◆ Problem to solve ◆
Repeat the data below with no changes.

+++++

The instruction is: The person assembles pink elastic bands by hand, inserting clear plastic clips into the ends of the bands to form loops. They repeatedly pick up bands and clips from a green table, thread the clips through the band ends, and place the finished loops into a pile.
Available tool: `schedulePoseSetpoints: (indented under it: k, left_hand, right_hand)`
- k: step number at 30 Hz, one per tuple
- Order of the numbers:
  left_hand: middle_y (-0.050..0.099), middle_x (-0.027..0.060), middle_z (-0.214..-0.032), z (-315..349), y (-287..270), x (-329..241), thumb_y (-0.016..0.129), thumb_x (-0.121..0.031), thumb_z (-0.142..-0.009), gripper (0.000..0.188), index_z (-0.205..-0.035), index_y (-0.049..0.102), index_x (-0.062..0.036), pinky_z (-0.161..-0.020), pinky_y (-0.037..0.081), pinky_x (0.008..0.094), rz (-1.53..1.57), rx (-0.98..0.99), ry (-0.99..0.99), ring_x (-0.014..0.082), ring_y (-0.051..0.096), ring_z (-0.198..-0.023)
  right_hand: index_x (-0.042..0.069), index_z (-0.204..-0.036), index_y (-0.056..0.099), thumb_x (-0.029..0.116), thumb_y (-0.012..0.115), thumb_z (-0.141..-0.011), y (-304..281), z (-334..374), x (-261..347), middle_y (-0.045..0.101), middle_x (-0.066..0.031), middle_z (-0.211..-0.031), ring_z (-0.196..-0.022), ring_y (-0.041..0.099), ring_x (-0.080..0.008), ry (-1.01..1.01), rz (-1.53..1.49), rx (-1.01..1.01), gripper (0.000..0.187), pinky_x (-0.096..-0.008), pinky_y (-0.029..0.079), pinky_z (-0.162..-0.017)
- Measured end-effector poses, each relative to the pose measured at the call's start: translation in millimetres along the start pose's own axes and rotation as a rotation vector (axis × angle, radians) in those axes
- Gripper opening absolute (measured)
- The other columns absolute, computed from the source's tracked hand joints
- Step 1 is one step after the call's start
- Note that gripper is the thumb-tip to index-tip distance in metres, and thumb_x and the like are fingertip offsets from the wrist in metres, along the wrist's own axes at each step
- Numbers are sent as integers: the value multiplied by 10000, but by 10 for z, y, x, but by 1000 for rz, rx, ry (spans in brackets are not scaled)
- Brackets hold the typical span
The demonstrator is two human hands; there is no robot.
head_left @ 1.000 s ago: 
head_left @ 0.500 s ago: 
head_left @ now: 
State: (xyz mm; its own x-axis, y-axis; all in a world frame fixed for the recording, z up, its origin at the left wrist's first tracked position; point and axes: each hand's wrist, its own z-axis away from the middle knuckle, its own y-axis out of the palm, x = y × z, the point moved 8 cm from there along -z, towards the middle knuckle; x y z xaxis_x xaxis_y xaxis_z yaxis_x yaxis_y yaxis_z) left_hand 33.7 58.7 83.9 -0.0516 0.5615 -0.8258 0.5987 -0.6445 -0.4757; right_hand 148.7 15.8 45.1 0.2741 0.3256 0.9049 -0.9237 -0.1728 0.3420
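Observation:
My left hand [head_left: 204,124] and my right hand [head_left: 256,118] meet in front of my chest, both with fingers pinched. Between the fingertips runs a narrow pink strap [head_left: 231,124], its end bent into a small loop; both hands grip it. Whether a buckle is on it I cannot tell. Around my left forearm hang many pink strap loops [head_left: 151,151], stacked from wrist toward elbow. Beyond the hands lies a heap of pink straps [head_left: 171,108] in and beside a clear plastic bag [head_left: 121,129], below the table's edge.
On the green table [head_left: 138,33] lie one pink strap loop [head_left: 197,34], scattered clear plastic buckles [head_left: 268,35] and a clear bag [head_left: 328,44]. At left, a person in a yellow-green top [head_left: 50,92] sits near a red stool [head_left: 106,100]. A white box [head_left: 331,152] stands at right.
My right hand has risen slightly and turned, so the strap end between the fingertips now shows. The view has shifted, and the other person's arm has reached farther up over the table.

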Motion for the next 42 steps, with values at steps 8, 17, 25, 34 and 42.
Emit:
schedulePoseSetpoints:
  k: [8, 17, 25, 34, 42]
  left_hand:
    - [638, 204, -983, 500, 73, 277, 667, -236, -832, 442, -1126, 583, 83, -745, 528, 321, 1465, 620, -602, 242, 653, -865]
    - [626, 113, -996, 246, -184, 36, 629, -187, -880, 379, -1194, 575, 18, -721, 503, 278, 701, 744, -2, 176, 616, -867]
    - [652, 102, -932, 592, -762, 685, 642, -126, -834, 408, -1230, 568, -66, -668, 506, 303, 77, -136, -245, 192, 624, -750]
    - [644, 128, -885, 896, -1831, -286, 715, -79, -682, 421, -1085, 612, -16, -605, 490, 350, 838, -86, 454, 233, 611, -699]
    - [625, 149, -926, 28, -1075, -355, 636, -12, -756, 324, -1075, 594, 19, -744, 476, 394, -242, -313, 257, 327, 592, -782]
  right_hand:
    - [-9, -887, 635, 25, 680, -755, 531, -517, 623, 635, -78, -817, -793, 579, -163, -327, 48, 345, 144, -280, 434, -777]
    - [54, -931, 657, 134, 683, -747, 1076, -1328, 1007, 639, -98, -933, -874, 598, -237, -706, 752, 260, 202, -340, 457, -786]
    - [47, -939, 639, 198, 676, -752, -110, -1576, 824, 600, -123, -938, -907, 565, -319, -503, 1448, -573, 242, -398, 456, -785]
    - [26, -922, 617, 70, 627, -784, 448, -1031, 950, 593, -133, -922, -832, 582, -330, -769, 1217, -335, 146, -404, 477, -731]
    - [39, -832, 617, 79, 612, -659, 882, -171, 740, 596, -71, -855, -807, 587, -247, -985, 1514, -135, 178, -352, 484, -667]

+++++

◆ Completed task ◆
The instruction is: The person assembles pink elastic bands by hand, inserting clear plastic clips into the ends of the bands to form loops. They repeatedly pick up bands and clips from a green table, thread the clips through the band ends, and place the finished loops into a pile.
Available tool: `schedulePoseSetpoints: (indented under it: k, left_hand, right_hand)`
- k: step number at 30 Hz, one per tuple
- Order of the numbers:
  left_hand: middle_y (-0.050..0.099), middle_x (-0.027..0.060), middle_z (-0.214..-0.032), z (-315..349), y (-287..270), x (-329..241), thumb_y (-0.016..0.129), thumb_x (-0.121..0.031), thumb_z (-0.142..-0.009), gripper (0.000..0.188), index_z (-0.205..-0.035), index_y (-0.049..0.102), index_x (-0.062..0.036), pinky_z (-0.161..-0.020), pinky_y (-0.037..0.081), pinky_x (0.008..0.094), rz (-1.53..1.57), rx (-0.98..0.99), ry (-0.99..0.99), ring_x (-0.014..0.082), ring_y (-0.051..0.096), ring_z (-0.198..-0.023)
  right_hand: index_x (-0.042..0.069), index_z (-0.204..-0.036), index_y (-0.056..0.099), thumb_x (-0.029..0.116), thumb_y (-0.012..0.115), thumb_z (-0.141..-0.011), y (-304..281), z (-334..374), x (-261..347), middle_y (-0.045..0.101), middle_x (-0.066..0.031), middle_z (-0.211..-0.031), ring_z (-0.196..-0.022), ring_y (-0.041..0.099), ring_x (-0.080..0.008), ry (-1.01..1.01), rz (-1.53..1.49), rx (-1.01..1.01), gripper (0.000..0.187), pinky_x (-0.096..-0.008), pinky_y (-0.029..0.079), pinky_z (-0.162..-0.017)
- Measured end-effector poses, each relative to the pose measured at the call's start: translation in millimetres along the start pose's own axes and rotation as a rotation vector (axis × angle, radians) in those axes
- Gripper opening absolute (measured)
- The other columns absolute, computed from the source's tracked hand joints
- Step 1 is one step after the call's start
- Note that gripper is the thumb-tip to index-tip distance in metres, and thumb_x and the like are fingertip offsets from the wrist in metres, along the wrist's own axes at each step
- Numbers are sent as integers: the value multiplied by 10000, but by 10 for z, y, x, but by 1000 for rz, rx, ry (spans in brackets are not scaled)
- Brackets hold the typical span
The demonstrator is two human hands; there is no robot.
head_left @ 1.000 s ago: 
head_left @ 0.500 s ago: 
head_left @ now: 
State: (xyz mm; its own x-axis, y-axis; all in a world frame fixed for the recording, z up, its origin at the left wrist's first tracked position; point and axes: each hand's wrist, its own z-axis away from the middle knuckle, its own y-axis out of the palm, x = y × z, the point moved 8 cm from there along -z, towards the middle knuckle; x y z xaxis_x xaxis_y xaxis_z yaxis_x yaxis_y yaxis_z) left_hand 33.7 58.7 83.9 -0.0516 0.5615 -0.8258 0.5987 -0.6445 -0.4757; right_hand 148.7 15.8 45.1 0.2741 0.3256 0.9049 -0.9237 -0.1728 0.3420
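Observation:
My left hand [head_left: 204,124] and my right hand [head_left: 256,118] meet in front of my chest, both with fingers pinched. Between the fingertips runs a narrow pink strap [head_left: 231,124], its end bent into a small loop; both hands grip it. Whether a buckle is on it I cannot tell. Around my left forearm hang many pink strap loops [head_left: 151,151], stacked from wrist toward elbow. Beyond the hands lies a heap of pink straps [head_left: 171,108] in and beside a clear plastic bag [head_left: 121,129], below the table's edge.
On the green table [head_left: 138,33] lie one pink strap loop [head_left: 197,34], scattered clear plastic buckles [head_left: 268,35] and a clear bag [head_left: 328,44]. At left, a person in a yellow-green top [head_left: 50,92] sits near a red stool [head_left: 106,100]. A white box [head_left: 331,152] stands at right.
My right hand has risen slightly and turned, so the strap end between the fingertips now shows. The view has shifted, and the other person's arm has reached farther up over the table.
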
Motion for the next 42 steps, with values at steps 8, 17, 25, 34 and 42.
Emit:
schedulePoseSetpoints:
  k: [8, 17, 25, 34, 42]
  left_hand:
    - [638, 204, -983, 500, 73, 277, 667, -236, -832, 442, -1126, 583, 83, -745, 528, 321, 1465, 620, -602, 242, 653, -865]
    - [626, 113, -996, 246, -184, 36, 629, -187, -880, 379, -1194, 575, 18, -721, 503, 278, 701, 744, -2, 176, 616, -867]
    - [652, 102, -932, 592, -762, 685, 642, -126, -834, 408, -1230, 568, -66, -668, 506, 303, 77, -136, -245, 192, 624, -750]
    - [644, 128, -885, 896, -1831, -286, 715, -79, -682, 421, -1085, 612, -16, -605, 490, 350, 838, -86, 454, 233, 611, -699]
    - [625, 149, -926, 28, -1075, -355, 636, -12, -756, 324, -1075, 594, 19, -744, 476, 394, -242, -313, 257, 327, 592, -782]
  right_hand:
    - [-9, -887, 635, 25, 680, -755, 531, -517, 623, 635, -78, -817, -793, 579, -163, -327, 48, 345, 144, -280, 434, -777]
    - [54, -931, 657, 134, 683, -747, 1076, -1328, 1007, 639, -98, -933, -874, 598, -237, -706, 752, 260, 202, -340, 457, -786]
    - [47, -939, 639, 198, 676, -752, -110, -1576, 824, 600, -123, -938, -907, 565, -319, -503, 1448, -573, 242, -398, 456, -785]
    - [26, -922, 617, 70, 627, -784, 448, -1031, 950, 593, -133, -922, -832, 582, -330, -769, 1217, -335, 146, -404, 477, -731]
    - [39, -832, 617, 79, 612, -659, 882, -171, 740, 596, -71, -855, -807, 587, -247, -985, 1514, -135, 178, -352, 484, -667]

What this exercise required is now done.